The original master minds left the company and the recruitment bar was higher for new recruits. Abusing design patterns when it’s not justified is not limited to SOLID. I’ve seen abuse of other concepts like KISS (keep it simple stupid), DRY (don’t repeat yourself), WET (write everything twice), MVC (model view controller), the Unix philosophy (do one thing and do it well), etc. These are not objectively bad ideas but can be abused to feed premature optimization.
Frustrated with Amazon EC2, the DevOpsy people in the team convinced the non-technical leadership to migrate everything to Kubernetes (circa 2018). Things went as you’d imagine:
A software-supported company wanted to up its software-game to cope with competition. Guided by McKinsey, they decided to throw money at the problem and hire from Big Tech.
The company opened an office in London and started gulping in talent from Facebook, Google, and Amazon. The ex-big-tech employees started cargo culting rituals from their ex-employer: tech committees, platform unification, tech radar, tech standards, etc. which rapidly burned the budget without making the company closer to any of its objectives.
Not only the employees and the office were expensive but these things take time and require cultural transformation.
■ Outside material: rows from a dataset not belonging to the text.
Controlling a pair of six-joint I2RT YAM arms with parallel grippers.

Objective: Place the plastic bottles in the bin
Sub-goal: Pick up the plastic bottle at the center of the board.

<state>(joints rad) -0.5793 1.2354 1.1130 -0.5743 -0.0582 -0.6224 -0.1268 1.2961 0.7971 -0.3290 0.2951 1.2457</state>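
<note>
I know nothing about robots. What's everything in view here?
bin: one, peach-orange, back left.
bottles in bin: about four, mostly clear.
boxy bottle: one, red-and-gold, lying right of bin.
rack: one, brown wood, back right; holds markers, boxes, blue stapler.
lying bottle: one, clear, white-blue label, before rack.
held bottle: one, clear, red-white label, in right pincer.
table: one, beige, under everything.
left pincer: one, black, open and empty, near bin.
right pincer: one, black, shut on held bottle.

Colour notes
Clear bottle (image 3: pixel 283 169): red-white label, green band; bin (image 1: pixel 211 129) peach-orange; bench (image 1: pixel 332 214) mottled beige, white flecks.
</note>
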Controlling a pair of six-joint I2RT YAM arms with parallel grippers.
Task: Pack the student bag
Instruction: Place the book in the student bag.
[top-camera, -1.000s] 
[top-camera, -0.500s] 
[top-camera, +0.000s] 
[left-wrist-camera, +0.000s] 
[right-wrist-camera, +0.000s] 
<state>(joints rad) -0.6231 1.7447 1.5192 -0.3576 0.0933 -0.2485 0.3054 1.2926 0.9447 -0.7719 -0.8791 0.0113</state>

And some of these initiatives downright didn’t work because big tech has fundamentally different competition landscape, revenue model, influence, talent bar, and investment model.
In this particular case, the company broke in two halves after the unsuccessful investment, and the ex-big-tech employees quit one after another.
The London office was shut down.
Recap
Cargo cults emerge when we overestimate the value of ideas by our own measures. We need to ask about the trade-offs. When hiring from big tech, be mindful about who you’re hiring. Many of these folks didn’t initiate the great work but were merely a bystander or practitioner. Be careful about the name-dropping effect and authority bias.
Understanding WHAT (they do) is important but don’t stop there. Dig deeper to understand HOW (it works) and WHY (they do that).
As a social species, we’re vulnerable to imitation and rituals. Monkey see, monkey do. But what makes us different from monkeys is critical thinking. As it turns out, individual differences are quite good at flagging pointless exercises. The problem is when leadership overrides these hints and boosts fake alignment.
Many people accept cargo cults as an inevitable part of tech work. If that were true, I wouldn’t write this post! My goal is not to rant and document the status quo!